No surprise here. Council voted yesterday to increase fares by 25 cents to $2.75 for adults and $2.00 for seniors and youths. Council had originally floated the idea of raising seniors’ fares to $2.75. Councillor Tony Mancini unsuccessfully argued they should stay at $1.75.
Pam Berman’s story on the fare increase also gets into the question of whether or not to charge a fee at the park-and-ride lots:
On Tuesday, council rejected a staff recommendation to look into charging fees at all park-and-ride lots.
But Coun. Waye Mason thinks the vote should be reconsidered to allow for a study of certain lots.
He pointed out that the park and ride at the Woodside Ferry Terminal is frequently filled with students from the nearby waterfront campus of the Nova Scotia Community College. There is no fee to park at that terminal, while NSCC students must pay to use their campus lot.
The lots (at least the ones I’ve seen) have video surveillance. Can it be that hard to enforce the rules against parking there all day if you’re not taking the bus?
Some councillors said it would be short-sighted not to add the active transportation trail along the expressway.

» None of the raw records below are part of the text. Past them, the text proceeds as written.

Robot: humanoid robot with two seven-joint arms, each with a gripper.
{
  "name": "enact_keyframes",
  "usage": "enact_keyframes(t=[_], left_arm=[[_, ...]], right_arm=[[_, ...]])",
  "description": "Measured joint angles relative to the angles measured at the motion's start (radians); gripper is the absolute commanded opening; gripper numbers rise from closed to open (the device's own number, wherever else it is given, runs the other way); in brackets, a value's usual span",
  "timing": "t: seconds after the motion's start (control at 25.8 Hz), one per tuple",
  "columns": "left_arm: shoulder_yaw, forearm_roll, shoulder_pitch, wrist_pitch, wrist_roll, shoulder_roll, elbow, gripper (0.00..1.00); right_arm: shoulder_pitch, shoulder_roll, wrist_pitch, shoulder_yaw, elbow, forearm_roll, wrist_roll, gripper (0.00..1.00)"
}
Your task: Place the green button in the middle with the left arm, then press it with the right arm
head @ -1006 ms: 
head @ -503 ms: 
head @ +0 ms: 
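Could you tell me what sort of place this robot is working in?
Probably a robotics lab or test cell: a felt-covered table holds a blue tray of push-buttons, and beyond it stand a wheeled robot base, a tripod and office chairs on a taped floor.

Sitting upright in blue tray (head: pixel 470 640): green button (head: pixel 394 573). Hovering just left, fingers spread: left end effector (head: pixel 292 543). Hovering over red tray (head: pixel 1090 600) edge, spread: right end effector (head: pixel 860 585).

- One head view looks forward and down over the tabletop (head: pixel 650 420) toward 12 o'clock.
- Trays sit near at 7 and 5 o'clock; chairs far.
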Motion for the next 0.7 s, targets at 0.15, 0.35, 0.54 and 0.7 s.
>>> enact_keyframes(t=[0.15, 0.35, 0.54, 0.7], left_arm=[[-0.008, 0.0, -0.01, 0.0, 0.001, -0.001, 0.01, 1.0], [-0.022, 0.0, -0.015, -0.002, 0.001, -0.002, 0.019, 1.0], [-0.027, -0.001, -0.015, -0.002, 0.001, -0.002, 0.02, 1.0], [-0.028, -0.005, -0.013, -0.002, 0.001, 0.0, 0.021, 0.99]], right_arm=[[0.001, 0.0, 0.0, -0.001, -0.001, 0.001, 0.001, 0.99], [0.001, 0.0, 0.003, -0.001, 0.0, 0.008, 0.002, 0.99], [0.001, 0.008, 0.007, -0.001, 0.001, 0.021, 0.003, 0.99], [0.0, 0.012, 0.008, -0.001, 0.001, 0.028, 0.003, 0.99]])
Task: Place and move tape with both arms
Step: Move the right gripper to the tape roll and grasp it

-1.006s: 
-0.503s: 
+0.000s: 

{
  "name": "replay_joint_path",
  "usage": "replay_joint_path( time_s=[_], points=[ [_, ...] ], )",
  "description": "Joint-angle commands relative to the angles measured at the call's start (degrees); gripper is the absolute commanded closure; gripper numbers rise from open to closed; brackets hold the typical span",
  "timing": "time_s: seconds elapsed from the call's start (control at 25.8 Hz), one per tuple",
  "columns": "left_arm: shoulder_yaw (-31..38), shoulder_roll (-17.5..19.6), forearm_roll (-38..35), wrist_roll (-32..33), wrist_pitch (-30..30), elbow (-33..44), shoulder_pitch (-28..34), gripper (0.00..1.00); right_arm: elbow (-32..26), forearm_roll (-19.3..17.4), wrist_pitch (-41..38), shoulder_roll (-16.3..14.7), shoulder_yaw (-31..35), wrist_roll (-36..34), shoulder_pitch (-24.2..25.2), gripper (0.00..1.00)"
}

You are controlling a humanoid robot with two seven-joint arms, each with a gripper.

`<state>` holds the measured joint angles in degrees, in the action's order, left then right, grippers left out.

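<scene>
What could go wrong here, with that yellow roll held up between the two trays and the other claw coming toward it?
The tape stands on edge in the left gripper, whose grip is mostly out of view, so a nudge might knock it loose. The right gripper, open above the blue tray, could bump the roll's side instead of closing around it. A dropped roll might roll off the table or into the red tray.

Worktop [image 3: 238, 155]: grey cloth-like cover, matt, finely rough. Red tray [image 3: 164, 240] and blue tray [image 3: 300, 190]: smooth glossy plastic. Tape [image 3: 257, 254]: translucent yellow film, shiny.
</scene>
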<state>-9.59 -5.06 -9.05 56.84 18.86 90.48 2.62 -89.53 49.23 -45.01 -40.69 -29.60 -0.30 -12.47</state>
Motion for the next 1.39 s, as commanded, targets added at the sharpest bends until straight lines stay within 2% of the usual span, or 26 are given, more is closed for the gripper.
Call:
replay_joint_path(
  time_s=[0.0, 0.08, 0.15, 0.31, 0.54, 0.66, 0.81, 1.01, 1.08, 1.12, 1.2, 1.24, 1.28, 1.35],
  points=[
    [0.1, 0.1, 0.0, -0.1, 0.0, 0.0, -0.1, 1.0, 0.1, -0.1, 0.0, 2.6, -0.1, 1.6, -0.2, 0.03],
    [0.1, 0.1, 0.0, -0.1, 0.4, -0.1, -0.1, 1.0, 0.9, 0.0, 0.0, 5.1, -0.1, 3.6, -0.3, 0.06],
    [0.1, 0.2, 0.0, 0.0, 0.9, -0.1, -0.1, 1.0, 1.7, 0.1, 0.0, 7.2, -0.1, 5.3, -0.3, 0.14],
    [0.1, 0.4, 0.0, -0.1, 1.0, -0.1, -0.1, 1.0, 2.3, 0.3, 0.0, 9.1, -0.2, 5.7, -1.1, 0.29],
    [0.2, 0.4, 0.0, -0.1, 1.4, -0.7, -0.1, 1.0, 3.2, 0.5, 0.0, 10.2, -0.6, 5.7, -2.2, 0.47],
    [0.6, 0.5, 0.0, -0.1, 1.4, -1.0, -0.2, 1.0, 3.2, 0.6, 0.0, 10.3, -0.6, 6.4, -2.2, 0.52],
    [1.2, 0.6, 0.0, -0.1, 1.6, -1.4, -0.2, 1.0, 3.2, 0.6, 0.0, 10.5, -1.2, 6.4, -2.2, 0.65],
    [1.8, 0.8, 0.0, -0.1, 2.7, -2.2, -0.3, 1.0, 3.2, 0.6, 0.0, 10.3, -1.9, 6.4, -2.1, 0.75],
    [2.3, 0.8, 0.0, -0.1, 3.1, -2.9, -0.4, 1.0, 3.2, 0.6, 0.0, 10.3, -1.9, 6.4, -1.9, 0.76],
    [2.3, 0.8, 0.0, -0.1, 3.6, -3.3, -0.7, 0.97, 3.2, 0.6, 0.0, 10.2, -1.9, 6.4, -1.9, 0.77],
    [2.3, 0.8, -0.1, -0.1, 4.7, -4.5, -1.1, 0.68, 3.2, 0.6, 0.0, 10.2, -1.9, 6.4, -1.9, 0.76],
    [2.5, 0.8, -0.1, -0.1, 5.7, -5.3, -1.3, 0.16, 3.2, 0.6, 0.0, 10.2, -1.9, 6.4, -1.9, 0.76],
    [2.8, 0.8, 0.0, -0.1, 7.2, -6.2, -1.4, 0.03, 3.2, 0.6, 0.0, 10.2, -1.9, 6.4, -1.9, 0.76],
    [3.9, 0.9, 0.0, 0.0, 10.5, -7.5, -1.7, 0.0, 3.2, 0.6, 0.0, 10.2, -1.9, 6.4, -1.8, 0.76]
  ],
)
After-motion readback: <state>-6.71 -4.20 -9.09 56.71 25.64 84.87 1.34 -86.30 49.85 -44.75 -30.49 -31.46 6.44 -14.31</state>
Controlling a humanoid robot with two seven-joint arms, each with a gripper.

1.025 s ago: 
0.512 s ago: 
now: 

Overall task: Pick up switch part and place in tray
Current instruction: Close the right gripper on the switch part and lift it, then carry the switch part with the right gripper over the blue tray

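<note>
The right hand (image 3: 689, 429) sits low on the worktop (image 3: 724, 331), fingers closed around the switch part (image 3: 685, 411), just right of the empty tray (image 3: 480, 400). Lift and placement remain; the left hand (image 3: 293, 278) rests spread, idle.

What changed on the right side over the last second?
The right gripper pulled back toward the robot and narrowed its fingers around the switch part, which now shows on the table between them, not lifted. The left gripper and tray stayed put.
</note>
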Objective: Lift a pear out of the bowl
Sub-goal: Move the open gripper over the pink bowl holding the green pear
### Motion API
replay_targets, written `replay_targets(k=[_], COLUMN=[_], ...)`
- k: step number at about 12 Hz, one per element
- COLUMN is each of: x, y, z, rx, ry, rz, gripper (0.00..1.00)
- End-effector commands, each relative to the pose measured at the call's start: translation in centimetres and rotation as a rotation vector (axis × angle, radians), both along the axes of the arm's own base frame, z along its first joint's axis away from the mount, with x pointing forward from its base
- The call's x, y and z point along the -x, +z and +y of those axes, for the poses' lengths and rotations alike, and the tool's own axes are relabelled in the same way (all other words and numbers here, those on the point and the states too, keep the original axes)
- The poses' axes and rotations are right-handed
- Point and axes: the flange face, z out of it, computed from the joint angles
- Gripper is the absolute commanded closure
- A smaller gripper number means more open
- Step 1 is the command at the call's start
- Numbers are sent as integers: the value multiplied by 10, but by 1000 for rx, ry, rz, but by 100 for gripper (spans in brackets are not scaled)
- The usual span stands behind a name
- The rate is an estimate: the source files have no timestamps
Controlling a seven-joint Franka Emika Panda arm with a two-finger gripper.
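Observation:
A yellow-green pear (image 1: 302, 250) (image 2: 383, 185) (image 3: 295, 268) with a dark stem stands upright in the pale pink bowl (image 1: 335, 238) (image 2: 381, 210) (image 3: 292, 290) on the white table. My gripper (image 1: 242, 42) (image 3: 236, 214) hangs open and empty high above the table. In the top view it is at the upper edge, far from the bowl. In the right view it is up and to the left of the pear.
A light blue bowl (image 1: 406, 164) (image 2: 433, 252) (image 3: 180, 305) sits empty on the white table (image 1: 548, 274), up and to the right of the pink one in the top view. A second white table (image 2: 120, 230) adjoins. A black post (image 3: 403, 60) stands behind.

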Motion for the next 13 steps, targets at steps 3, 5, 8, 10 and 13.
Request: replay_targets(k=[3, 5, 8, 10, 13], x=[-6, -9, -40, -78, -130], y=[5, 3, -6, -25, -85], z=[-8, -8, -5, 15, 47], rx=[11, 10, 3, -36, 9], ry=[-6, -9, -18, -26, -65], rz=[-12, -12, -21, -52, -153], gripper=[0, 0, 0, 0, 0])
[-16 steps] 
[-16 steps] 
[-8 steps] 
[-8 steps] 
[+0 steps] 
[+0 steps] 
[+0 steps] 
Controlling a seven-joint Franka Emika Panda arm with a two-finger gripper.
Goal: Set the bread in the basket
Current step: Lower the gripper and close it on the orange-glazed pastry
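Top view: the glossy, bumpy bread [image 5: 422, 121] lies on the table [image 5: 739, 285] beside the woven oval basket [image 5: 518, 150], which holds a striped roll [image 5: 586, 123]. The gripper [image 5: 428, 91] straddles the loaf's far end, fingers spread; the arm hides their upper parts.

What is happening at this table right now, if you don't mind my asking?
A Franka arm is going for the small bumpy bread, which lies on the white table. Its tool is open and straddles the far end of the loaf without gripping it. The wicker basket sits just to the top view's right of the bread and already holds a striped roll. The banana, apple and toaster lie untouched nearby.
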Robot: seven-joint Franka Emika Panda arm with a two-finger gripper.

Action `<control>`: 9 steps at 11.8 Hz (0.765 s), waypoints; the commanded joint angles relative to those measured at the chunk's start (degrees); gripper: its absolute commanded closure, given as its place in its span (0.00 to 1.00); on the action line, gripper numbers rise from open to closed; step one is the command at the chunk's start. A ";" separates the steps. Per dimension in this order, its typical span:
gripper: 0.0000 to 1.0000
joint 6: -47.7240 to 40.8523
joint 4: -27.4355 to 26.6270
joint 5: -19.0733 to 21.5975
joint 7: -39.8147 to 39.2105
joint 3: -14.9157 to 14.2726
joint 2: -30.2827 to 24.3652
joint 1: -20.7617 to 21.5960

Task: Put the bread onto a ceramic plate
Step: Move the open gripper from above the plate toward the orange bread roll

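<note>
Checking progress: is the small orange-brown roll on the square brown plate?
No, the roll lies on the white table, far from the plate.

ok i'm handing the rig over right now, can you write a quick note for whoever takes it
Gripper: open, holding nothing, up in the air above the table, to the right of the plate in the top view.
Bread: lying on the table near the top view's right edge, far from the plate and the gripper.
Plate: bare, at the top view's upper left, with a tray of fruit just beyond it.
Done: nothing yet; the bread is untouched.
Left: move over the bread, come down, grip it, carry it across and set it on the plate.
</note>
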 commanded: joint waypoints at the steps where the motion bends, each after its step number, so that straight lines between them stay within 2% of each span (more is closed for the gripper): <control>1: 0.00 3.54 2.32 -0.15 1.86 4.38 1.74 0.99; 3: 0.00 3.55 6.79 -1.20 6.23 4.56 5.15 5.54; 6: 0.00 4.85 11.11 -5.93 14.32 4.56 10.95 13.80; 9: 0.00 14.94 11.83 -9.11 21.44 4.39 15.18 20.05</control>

“I would hate to see us lose an opportunity,” said Coun. David Hendsbee. “This is going to become a very busy corridor and we need the connectivity.”
Halifax planners will negotiate with provincial officials to determine whether the Burnside Expressway can be built in such a way to allow the construction of an active transportation route in the future.
5. Mental health money for vets going to… TM?

Over at Global, Alexa MacLean reports on two federal funding announcements (is there an election soon?) “to support mental health initiatives for veterans.”
Two groups are sharing $700,000 to provide mental health services. MacLean quotes veteran Bill Gard on how vets used to avoid discussing mental health challenges at all costs. Then she gets into where the money is going:
The Mental Health Foundation of Nova Scotia will use their funding to support a 12-week day treatment program called Landing Strong.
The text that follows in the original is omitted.